Esta técnica preserva todas las capas de retina y los tipos de células in situ, lo que la hace clínicamente más relevante en comparación con los modelos animales e in vitro. La principal ventaja de este protocolo es que minimiza la interrupción de la integridad de la retina durante el manejo de los tejidos, lo cual es esencial cuando se compara retina sana y enferma. Las enfermedades de la retina se pueden imitar cultivando el tejido en condiciones específicas.
Esto permite probar nuevas terapias farmacológicas. Los procedimientos de disección y recolección de muestras son complejos. Por lo tanto, la demostración visual es fundamental para ayudar a los lectores a comprender el protocolo escrito y llevar a cabo el procedimiento con éxito.
Demostrando el procedimiento estará Charisse Kuo, una estudiante de doctorado de segundo año de mi laboratorio. Prepare el medio de cultivo que contenga la mezcla F-12 de medio/nutriente Modified Eagle de Dulbecco y una mezcla de antibióticos y antimicóticos una vez. Primero, coloque 500 microlitros de medio en una placa de 24 pozos y equilibre en una incubadora humidificada a 37 grados Centígrados y 5% de dióxido de carbono.
Tener el medio listo antes de la extracción del explante evita el desalojo de la retina tras la posterior adición. Para extraer explantes de retina, comience colocando el ocular en una placa de Petri con el iris y la lente hacia arriba y el ONH en contacto con la placa de Petri. Mantenga el ocular firme en el limbo con confórceps y separe el iris y el cristalino haciendo pequeños cortes circunferenciales a lo largo del borde externo del limbo.
Retire el iris y la lente con cuidado, asegurándose de evitar perturbar la retina. Identifique el ONH utilizando una fuente de luz blanca brillante e incise en los cuatro cuadrantes hacia el ONH girando la placa de Petri para facilitar su manejo. Extienda y aplane el ocular con cuidado.
Aplique los pórceps a la esclerótica en lugar de a la retina para evitar interrumpir la integridad de la retina. Retire la placa que contiene el medio preparado de la incubadora. Coloque una trefina quirúrgica en la retina en una región sin pliegues retinianas y presione con fuerza para penetrar la esclerótica, lo que debería generar un sonido de agrietamiento a medida que atraviesa la placa de Petri.
Gire la trefina para asegurarse de que la esclerótica ha sido penetrada completamente de tal manera que el explante de retina ahora está separado del resto de la muestra. Aplique los forrórceps en la esclerótica y transfiera el explante retiniana sándwich al medio de cultivo. Culta los explantes de retina sándwich recolectados a 37 grados centígrados durante un total de 72 horas en una incubadora humidificada de dióxido de carbono al 5%.

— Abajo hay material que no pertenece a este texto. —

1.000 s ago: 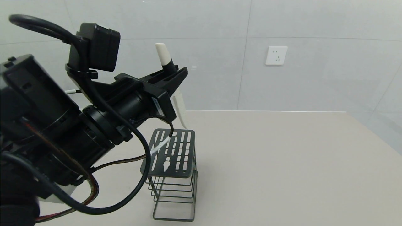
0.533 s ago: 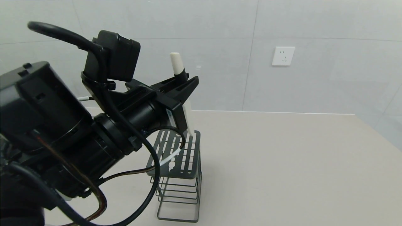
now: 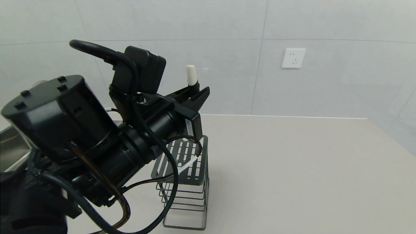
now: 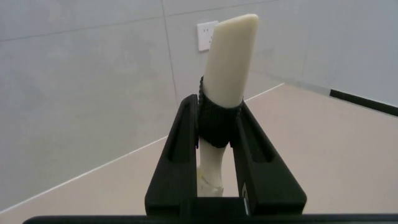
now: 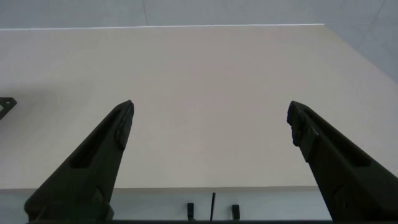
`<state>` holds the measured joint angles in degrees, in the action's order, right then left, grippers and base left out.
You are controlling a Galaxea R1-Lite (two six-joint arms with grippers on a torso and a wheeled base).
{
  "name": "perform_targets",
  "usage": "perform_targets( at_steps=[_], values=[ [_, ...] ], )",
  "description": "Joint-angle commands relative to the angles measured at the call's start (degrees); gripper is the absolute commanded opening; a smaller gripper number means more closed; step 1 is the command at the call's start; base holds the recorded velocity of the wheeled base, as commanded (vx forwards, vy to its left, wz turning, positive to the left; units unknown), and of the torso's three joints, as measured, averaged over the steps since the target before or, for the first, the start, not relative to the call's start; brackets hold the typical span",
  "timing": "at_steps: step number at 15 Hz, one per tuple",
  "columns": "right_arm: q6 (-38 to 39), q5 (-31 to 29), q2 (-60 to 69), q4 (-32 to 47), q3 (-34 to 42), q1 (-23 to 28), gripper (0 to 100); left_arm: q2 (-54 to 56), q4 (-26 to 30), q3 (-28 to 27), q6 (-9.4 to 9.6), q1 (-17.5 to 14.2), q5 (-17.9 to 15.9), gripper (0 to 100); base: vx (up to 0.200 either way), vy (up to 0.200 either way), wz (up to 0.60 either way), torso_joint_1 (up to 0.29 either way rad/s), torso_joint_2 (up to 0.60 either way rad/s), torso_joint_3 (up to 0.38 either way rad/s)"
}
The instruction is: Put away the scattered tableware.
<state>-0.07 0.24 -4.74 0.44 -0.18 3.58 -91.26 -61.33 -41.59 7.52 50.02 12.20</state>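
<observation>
A cream-white utensil [image 3: 191, 74] stands nearly upright, and my left gripper [image 3: 199, 91] is shut on its handle just above the dark metal rack [image 3: 197, 171]. From the left wrist, the handle [image 4: 231, 59] sticks up out of the black fingers [image 4: 179, 146]; the utensil's lower end is hidden behind the gripper. The rack is a slotted plate on a wire frame, standing on the beige table [image 3: 292, 169]. My right gripper [image 5: 211, 121] is open over bare tabletop with nothing between its fingers.
A corner of the rack [image 5: 5, 104] shows at the edge of the right wrist view. A metal basin [image 3: 11, 146] lies at the far left. The table's far edge meets a grey wall with a white socket [image 3: 293, 58]. Open tabletop stretches to the rack's right.
The camera shifted at first. Since then my left gripper has come down and a little to the right with the utensil, closer to the rack's top.
</observation>
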Motion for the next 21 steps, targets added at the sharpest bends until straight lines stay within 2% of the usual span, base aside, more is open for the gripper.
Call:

La tinción de hematoxilina y eosina mostró que los explantes retinianas sándwich preservaron la integridad y una estructura de láminas distinta desde el GCL hasta el ONL con núcleos compactos en las capas nucleares internas y externas. Se encontró integridad retiniana alterada en los bordes de la misma muestra donde la retina se había desprendido de la coroides y la esclerótica subyacentes de RPE mostrando un grosor retiniana reducido y pérdida de núcleos en el INL y ONL. No se encontraron núcleos celulares TUNEL positivos, que marcan la apoptosis celular, en explantes retinianas cultivados en condiciones basales, demostrando una vitalidad celular sostenida incluso después de 72 horas.

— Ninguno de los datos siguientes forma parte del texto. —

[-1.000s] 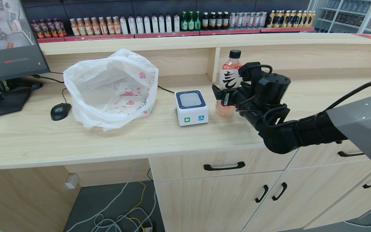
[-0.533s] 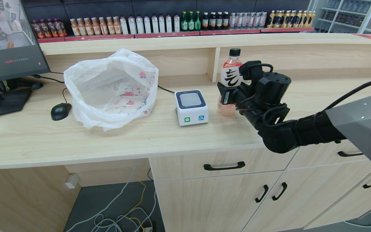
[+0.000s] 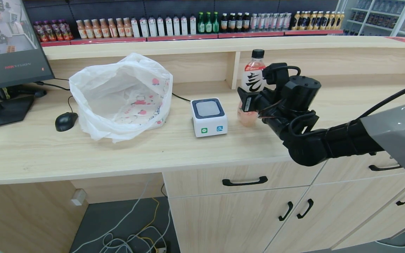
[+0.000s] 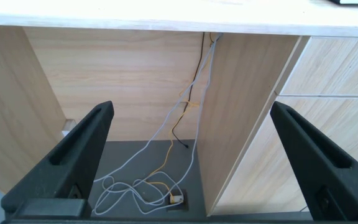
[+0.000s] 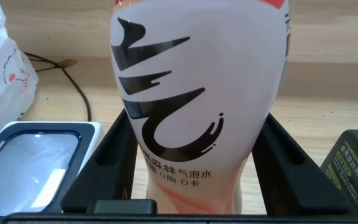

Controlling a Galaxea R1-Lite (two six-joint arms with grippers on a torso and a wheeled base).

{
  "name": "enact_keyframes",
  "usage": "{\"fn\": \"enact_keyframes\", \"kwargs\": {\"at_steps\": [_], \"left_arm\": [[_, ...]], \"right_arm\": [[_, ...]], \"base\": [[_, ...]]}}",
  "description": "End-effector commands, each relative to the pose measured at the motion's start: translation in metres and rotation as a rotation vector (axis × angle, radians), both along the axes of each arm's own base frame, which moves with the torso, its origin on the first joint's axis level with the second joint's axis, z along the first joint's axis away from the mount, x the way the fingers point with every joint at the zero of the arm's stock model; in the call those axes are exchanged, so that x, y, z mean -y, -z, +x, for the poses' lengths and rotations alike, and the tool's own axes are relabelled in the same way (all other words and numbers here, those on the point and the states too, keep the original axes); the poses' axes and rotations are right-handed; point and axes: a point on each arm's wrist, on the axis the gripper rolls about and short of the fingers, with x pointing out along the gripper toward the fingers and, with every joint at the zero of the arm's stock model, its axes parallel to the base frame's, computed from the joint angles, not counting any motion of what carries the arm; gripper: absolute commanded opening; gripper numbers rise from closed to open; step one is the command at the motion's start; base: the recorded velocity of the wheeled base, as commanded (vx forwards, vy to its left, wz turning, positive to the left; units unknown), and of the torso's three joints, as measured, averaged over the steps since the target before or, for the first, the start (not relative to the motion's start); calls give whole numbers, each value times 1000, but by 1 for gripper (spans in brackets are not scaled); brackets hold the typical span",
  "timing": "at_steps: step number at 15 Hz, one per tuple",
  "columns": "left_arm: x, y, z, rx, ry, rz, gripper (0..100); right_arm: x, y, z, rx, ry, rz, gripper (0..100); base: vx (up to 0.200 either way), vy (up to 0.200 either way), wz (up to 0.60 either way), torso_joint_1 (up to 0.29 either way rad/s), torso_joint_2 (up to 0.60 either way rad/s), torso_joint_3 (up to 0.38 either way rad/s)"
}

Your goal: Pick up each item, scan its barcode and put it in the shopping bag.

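Note:
A pink drink bottle [image 3: 252, 85] with a black cap and a white label stands upright just above the counter [image 3: 125, 151], right of the scanner. My right gripper [image 3: 250, 105] is shut on the bottle's lower body. In the right wrist view the bottle [image 5: 194, 106] sits between the two black fingers [image 5: 107, 168]. The white barcode scanner [image 3: 209, 117] with its glass top sits mid-counter, and its corner [image 5: 30, 155] shows in the right wrist view. The white shopping bag [image 3: 123, 95] stands open at the left. My left gripper [image 4: 194, 162] is open, low beside the counter, above floor cables.
A monitor [image 3: 7, 52] and a black mouse [image 3: 66, 121] sit at the counter's left end. A raised back shelf [image 3: 223, 45] runs behind the bottle, with rows of bottles [image 3: 188, 24] beyond it. Drawers and cupboard doors [image 3: 244, 203] lie below the counter.
My right gripper has lifted the bottle slightly and shifted it a little to the right. The bag, scanner and left arm have not moved.

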Motion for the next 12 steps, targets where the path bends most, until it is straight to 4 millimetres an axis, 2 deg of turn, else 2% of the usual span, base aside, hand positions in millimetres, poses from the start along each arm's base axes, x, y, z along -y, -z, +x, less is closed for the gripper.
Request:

El etiquetado GFAP se restringió al GCL y al IPL sin fibrosis glial, un signo de patología que se identificaría como la expresión extendida de GFAP en el ONL. La vimentina se expresó altamente desde la capa celular ganglionar hasta la capa nuclear externa, mostrando la integridad de la célula Mueller preservada como se ve en los tejidos normales de la retina. El ensayo magnético luminex mostró que los niveles de IL-18, VEGF, IL-6 e IL-8 aumentaron significativamente por encima del valor basal en los cultivos de explante retiniana sándwich en citoquinas proinflamatorias y de glucosa alta después de 24 horas.

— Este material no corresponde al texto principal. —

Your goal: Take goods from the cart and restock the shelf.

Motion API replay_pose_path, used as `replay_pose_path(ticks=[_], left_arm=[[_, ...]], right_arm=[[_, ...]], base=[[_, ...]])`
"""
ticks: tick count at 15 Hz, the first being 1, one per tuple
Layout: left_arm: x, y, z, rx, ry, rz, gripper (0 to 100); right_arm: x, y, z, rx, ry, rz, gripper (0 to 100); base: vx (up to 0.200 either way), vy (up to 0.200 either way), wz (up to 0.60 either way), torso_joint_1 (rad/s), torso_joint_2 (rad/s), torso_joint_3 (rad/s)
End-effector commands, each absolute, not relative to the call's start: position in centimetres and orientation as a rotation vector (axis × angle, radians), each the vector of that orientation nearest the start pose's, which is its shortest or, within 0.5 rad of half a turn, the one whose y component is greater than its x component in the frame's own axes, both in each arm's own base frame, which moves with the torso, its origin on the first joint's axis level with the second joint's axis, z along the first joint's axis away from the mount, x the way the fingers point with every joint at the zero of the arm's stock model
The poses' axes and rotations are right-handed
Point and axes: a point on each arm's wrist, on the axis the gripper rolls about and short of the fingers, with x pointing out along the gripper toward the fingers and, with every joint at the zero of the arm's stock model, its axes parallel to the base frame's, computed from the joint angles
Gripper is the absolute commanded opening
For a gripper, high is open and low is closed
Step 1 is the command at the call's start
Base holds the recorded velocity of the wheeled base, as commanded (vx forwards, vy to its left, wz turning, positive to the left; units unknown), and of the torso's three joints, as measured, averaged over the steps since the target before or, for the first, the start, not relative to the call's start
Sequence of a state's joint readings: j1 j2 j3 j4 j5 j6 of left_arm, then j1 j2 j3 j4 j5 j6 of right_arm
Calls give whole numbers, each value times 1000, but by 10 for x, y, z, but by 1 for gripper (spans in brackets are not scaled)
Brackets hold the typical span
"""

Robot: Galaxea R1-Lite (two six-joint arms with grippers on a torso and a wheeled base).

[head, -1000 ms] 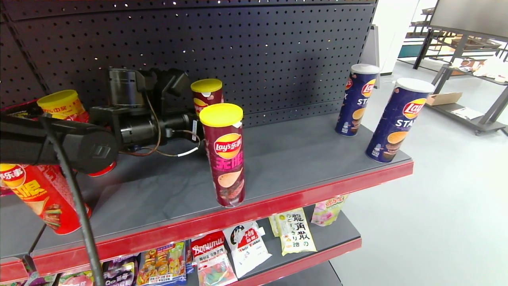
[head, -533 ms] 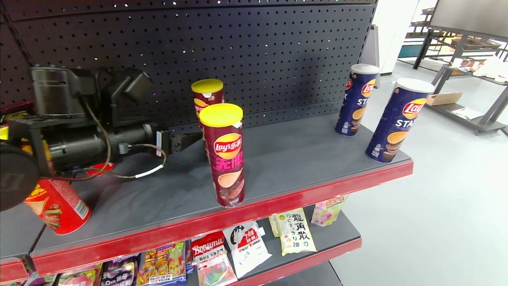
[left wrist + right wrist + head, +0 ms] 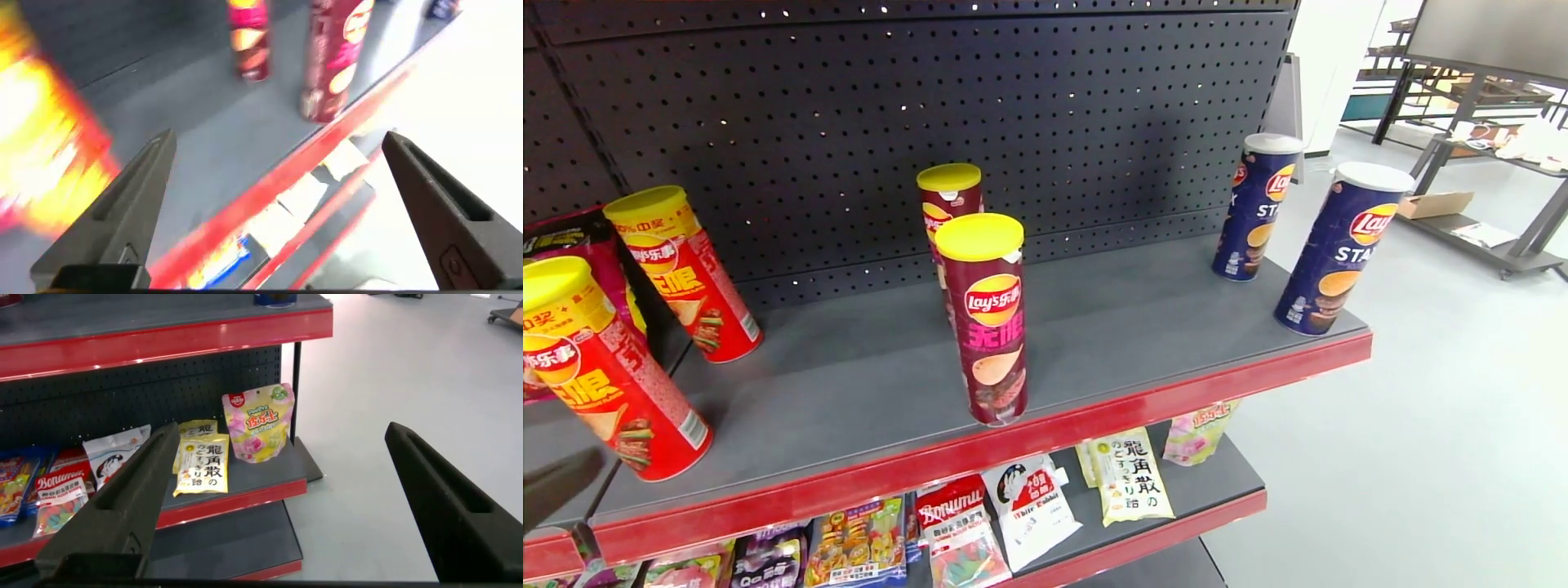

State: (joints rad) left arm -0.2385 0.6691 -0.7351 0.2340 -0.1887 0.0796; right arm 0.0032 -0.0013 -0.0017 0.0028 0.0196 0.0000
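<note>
Two maroon chip cans with yellow lids stand on the grey shelf, one at the front edge and one behind it. Two red cans stand at the left and two blue cans at the right. My left gripper is open and empty, held off the shelf's front edge at the left. From there it looks toward the maroon cans and a blurred red can. My right gripper is open and empty, down by the lower shelf.
Snack bags line the lower shelf, among them a yellow bag and a pink-green bag. A dark pegboard backs the shelf. Bare shelf lies between the maroon and blue cans. Open floor and metal racks are to the right.
My left arm has pulled back leftward off the shelf and almost out of the head view, uncovering the red cans. All the cans stand where they were.
</note>
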Motion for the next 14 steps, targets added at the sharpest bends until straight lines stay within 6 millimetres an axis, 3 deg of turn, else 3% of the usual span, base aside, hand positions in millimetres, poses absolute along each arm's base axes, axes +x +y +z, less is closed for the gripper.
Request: replay_pose_path(ticks=[1, 4, 9, 14], left_arm=[[-36, 7, 205, 33, 45, -283, 100], [-46, 10, 161, 39, 81, -210, 100], [-47, 10, 151, 14, 143, -133, 100], [-46, 10, 150, 20, 146, -124, 100]], right_arm=[[-23, 0, 76, 0, 2, 23, 100], [-23, 0, 76, 0, 2, 23, 100], [-23, 0, 76, -6, 1, 28, 100], [-23, 1, 76, -6, 1, 29, 100]], base=[[0, 0, 0, 0, 0, 0], [0, 0, 0, 0, 0, 0], [0, 0, 0, 0, 0, 0], [0, 0, 600, 3, 1, 0]])
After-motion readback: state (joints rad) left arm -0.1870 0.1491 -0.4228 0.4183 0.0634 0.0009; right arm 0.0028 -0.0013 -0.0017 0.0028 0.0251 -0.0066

Después de 72 horas, los niveles de IL-18 y VEGF permanecieron significativamente aumentados, pero no se encontraron diferencias significativas en los niveles de IL-6 e IL-8. Al realizar este procedimiento, deje suficiente vítreo residual, que pesará la retina hacia abajo para que no se desprenda de la coroides RP y flote en el medio de cultivo. La retina cultivada se puede caracterizar aún más mediante inmunohistoquímica e histología, mientras que las citoquinas inflamatorias liberadas en el medio cultivado se pueden medir mediante un ensayo magnético Luminex.
Este modelo es más traducible clínicamente en comparación con los modelos animales e in vitro, lo que lo hace más adecuado para probar la eficacia de nuevos fármacos terapéuticos para las enfermedades de la retina.